Now it is better (0/20 fails). Tmax=1000

## Pretraining

Historically, training deep FNN was known to be hard, i.e. bad generalization errors.

The starting point of a gradient descent has a dramatic impact :

• neural history compressors (Schmidhuber, 1992)
• competitive learning (Maclin & Shavlik, 1995)
• unsupervised pretraining based on Boltzman machines (Hinton, 2006)
• unsupervised pretraining based on auto-encoders (Bengio, Lamblin, Popovici, & Larochelle, 2006)

Pretraining is no more used (because of xxRelu, Initialization schemes, ..)

Gradient descent converges faster if your data are normalized and decorrelated. Denote by $$x_i \in \mathbb{R}^d$$ your input data, $$\hat{x}_i$$ its normalized.

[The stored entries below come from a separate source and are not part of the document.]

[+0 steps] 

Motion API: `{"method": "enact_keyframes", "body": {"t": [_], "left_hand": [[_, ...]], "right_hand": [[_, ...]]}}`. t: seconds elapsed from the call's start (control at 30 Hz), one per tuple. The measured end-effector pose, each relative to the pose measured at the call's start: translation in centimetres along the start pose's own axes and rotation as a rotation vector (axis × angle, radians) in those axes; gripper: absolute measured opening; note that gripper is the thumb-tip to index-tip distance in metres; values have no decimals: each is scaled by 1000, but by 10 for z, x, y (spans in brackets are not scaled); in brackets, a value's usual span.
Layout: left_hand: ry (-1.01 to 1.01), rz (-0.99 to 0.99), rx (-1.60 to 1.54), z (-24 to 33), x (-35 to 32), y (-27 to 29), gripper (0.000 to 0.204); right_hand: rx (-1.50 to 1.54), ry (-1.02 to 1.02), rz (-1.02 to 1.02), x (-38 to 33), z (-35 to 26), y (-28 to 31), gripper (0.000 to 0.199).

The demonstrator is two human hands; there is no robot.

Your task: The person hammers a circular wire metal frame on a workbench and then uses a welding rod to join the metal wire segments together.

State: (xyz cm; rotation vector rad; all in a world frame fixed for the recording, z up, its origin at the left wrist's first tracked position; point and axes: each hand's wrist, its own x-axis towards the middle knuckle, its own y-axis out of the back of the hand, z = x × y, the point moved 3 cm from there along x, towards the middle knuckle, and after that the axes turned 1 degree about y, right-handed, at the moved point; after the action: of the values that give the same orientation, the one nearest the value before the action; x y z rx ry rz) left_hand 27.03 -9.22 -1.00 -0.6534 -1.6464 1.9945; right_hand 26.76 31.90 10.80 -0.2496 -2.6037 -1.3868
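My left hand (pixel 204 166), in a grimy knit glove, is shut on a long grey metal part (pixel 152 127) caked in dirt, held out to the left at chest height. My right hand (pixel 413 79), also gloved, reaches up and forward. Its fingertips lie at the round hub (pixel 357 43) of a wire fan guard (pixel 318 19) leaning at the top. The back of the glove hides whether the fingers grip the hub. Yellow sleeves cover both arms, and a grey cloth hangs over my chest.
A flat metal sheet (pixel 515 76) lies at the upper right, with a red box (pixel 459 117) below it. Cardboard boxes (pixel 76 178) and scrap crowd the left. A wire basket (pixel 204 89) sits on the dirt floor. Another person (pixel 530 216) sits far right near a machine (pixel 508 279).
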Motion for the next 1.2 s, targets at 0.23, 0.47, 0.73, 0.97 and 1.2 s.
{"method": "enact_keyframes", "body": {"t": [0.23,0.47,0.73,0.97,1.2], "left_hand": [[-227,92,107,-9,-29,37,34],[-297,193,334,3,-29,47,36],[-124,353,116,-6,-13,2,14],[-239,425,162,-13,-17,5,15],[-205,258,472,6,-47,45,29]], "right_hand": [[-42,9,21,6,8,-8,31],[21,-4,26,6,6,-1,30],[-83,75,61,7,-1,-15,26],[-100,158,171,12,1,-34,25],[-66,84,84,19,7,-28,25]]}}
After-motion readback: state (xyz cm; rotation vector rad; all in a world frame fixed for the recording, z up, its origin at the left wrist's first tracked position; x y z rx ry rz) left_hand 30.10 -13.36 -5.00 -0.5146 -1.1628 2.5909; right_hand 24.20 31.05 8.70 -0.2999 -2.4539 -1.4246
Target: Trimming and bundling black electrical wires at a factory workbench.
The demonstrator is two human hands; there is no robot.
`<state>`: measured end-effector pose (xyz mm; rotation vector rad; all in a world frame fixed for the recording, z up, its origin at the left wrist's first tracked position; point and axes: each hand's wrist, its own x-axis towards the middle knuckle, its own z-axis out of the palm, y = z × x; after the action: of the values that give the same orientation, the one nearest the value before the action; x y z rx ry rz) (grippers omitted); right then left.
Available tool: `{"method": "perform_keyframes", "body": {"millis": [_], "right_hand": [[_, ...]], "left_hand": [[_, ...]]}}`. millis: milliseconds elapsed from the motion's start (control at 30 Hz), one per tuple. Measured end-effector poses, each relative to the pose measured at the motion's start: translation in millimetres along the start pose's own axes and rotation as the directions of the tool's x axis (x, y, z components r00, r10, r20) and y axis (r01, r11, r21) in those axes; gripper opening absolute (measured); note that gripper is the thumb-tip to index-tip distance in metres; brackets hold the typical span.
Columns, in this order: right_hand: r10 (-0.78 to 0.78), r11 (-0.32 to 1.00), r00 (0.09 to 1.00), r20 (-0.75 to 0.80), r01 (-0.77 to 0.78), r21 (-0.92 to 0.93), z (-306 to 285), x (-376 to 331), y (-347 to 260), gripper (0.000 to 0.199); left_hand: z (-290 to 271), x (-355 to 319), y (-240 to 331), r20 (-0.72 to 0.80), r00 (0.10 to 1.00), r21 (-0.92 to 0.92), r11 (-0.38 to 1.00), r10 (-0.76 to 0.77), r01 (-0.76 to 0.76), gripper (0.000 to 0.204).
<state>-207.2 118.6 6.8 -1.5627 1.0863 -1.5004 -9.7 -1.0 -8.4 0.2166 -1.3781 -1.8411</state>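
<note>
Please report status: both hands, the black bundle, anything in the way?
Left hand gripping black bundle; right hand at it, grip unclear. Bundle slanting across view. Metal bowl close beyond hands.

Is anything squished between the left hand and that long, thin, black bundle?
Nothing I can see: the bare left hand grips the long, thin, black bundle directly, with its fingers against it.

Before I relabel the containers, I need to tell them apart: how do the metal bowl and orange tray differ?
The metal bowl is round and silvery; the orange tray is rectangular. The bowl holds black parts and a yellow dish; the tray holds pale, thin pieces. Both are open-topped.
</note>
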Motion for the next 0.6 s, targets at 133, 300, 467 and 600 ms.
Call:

• Min-max scaling $\forall i,j \hat{x}_{i,j} = \frac{x_{i,j} - \min_k x_{k,j}}{\max_k x_{k,j} - \min_k x_{k,j} + \epsilon}$
• Z-score normalization (goal: $$\hat{\mu}_j = 0, \hat{\sigma}_j = 1$$) $\forall i,j, \hat{x}_{i,j} = \frac{x_{i,j} - \mu_j}{\sigma_j + \epsilon}$

• ZCA whitening (goal: $$\hat{\mu}_j = 0, \hat{\sigma}_j = 1$$, $$\frac{1}{n-1} \hat{X} \hat{X}^T = I$$)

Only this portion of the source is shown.